• **Brief**
Repeat the data word for word, excluding every picture.

Start of Provided data

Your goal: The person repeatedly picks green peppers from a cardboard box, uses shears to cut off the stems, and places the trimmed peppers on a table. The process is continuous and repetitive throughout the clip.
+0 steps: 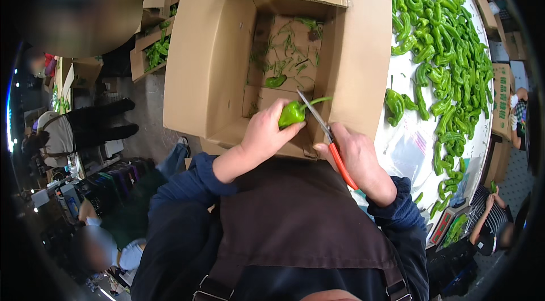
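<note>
My left hand [269,127] grips a green pepper [291,114] over the near side of a large cardboard box [276,101]. The pepper's long curved stem [320,99] points right. In my right hand [357,154] is a pair of scissors [339,165] with orange-red handles; the metal blades lie against the stem close to the pepper's top. Whether the blades are apart is hard to tell. Down on the box floor are many cut stems [289,43] and one whole green pepper [276,81].
To the right, a white table [394,148] carries a big heap of green peppers [443,41], a plastic bag [400,160] and a scale [443,224]. Other cardboard boxes with peppers [157,52] stand at the left. Several people work around, one holding a pepper at lower right.
</note>
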`<state>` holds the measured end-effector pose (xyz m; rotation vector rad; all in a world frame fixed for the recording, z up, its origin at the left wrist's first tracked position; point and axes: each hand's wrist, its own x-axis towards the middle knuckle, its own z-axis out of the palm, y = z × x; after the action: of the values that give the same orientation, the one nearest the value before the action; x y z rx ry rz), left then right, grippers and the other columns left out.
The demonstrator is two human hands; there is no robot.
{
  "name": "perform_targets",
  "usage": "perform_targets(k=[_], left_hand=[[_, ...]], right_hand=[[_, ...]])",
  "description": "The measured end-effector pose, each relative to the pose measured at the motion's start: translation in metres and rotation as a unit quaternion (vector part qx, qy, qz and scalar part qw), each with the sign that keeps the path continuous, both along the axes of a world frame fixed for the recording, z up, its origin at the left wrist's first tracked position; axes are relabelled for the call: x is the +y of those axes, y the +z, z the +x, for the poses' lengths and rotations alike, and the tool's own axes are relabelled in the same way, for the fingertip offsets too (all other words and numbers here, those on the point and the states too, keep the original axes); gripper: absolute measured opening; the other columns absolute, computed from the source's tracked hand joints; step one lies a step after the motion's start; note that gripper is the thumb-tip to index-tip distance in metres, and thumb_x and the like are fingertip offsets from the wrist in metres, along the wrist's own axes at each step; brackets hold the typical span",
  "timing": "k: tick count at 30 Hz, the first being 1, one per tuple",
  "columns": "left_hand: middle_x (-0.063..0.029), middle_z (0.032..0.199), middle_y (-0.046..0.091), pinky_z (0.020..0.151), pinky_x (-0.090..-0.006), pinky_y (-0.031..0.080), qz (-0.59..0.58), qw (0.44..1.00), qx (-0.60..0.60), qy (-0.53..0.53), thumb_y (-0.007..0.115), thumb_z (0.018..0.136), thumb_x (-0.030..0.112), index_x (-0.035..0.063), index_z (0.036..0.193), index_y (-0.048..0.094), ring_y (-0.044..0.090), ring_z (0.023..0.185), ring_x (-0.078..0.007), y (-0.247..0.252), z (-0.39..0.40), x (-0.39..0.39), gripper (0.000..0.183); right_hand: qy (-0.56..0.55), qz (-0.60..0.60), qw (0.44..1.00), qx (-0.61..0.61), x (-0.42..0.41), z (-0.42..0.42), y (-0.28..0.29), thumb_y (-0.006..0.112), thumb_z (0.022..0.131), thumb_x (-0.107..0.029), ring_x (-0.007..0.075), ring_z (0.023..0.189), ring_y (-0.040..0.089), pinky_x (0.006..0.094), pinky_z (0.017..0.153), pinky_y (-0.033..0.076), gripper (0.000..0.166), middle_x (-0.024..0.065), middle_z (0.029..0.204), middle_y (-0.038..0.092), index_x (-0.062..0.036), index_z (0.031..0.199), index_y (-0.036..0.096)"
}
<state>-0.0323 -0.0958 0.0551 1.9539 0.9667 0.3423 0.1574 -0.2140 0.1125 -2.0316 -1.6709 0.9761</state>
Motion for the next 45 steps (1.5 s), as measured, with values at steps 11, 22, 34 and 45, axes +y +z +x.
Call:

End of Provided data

• **Exercise answer**
Your goal: The person repeatedly picks green peppers from a cardboard box, uses shears to cut off the stems, and places the trimmed peppers on a table. The process is continuous and repetitive throughout the clip.
+0 steps: 
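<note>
My left hand [269,127] grips a green pepper [291,114] over the near side of a large cardboard box [276,101]. The pepper's long curved stem [320,99] points right. In my right hand [357,154] is a pair of scissors [339,165] with orange-red handles; the metal blades lie against the stem close to the pepper's top. Whether the blades are apart is hard to tell. Down on the box floor are many cut stems [289,43] and one whole green pepper [276,81].
To the right, a white table [394,148] carries a big heap of green peppers [443,41], a plastic bag [400,160] and a scale [443,224]. Other cardboard boxes with peppers [157,52] stand at the left. Several people work around, one holding a pepper at lower right.
</note>
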`<state>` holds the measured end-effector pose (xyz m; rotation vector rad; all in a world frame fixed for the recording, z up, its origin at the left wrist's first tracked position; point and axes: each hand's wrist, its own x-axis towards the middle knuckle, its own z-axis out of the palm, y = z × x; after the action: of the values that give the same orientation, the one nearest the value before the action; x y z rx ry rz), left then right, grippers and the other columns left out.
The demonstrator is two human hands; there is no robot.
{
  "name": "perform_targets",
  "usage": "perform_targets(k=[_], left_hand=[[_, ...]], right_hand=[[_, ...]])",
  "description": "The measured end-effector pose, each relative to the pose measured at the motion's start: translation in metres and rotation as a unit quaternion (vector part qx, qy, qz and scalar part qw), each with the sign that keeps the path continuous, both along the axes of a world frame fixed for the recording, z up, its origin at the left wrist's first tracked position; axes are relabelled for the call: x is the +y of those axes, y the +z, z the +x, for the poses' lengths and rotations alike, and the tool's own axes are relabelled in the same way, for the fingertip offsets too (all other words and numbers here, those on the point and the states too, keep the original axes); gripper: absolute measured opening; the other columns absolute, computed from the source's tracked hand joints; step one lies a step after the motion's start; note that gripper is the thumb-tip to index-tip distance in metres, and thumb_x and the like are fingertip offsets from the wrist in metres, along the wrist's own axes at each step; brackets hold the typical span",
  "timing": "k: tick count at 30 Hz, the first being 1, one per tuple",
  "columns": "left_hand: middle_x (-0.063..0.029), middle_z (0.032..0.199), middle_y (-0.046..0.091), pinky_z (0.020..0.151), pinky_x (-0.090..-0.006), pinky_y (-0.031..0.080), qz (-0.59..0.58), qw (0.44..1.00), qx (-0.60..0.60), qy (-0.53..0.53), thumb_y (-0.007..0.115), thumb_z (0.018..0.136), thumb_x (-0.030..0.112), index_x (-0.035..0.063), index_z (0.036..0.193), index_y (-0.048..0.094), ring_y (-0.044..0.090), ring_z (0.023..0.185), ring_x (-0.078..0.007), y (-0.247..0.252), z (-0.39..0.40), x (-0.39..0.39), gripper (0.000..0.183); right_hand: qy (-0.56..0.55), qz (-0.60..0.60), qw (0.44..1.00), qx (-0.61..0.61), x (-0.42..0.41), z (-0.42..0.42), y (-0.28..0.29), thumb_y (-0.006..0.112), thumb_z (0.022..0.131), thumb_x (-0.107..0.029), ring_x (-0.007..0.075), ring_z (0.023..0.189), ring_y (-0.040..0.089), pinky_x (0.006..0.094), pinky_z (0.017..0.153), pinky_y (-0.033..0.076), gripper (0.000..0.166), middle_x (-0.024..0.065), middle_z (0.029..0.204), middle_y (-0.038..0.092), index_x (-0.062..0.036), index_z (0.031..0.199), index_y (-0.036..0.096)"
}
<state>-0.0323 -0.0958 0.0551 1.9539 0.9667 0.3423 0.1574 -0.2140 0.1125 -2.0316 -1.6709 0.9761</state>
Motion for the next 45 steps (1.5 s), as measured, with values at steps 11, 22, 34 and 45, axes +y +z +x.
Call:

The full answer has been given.